What this task involves: Filter the records for "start" and keep each line that has it.

Saved data entries:

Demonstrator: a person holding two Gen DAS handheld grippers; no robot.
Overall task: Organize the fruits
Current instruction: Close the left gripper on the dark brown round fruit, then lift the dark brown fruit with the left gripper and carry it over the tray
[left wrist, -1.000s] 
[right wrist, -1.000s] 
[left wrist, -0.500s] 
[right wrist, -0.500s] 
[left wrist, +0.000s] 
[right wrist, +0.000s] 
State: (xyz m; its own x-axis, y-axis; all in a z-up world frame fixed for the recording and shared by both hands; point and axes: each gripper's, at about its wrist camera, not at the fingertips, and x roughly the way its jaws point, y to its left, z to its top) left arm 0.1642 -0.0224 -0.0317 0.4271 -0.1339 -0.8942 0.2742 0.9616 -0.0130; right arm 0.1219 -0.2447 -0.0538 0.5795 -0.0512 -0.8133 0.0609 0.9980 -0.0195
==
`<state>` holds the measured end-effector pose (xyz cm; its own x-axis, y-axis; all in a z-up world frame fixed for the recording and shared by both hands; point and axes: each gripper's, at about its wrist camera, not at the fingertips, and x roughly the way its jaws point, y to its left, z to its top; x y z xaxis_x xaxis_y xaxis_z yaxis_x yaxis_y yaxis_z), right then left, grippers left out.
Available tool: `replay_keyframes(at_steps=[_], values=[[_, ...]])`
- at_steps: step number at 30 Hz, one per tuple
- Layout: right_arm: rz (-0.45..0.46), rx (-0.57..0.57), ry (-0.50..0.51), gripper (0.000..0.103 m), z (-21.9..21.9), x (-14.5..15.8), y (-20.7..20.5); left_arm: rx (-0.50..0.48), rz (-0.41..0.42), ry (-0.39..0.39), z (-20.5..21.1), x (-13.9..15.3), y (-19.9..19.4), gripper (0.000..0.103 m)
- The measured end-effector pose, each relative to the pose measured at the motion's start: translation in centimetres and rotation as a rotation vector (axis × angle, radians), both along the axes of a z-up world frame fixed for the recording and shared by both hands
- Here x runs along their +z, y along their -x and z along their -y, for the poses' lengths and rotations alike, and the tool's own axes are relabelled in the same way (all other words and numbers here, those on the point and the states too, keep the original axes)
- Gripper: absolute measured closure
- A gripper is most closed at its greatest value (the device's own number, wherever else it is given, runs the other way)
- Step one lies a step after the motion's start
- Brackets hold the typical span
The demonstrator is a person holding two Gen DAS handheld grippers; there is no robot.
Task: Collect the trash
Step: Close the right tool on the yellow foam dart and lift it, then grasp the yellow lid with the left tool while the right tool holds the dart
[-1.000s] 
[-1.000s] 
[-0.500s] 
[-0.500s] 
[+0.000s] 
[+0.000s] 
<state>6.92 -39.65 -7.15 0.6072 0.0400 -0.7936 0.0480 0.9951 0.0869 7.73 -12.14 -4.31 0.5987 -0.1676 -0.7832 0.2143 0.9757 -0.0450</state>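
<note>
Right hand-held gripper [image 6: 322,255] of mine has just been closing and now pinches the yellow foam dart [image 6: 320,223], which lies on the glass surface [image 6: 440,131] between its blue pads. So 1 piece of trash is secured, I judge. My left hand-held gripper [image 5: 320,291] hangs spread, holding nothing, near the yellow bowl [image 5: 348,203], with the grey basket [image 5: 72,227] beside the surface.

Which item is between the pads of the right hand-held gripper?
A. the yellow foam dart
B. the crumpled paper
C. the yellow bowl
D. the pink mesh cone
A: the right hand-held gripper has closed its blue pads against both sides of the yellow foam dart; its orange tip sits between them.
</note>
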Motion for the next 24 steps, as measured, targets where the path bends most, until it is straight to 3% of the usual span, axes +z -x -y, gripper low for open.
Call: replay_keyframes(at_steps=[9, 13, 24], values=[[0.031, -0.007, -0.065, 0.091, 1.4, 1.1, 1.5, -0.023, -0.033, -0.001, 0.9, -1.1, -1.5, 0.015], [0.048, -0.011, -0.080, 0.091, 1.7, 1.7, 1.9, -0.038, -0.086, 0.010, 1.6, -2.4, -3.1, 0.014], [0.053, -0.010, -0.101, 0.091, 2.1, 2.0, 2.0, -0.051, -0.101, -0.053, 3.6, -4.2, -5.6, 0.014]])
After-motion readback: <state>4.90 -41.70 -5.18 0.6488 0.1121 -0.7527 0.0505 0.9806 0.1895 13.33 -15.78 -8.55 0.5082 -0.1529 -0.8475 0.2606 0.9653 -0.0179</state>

Solved exercise:
- The measured end-effector pose, each relative to the pose measured at the motion's start: translation in centimetres and rotation as a rotation vector (axis × angle, radians), both along the axes of a z-up world frame fixed for the recording and shared by both hands
- Step one lies a step after the motion's start

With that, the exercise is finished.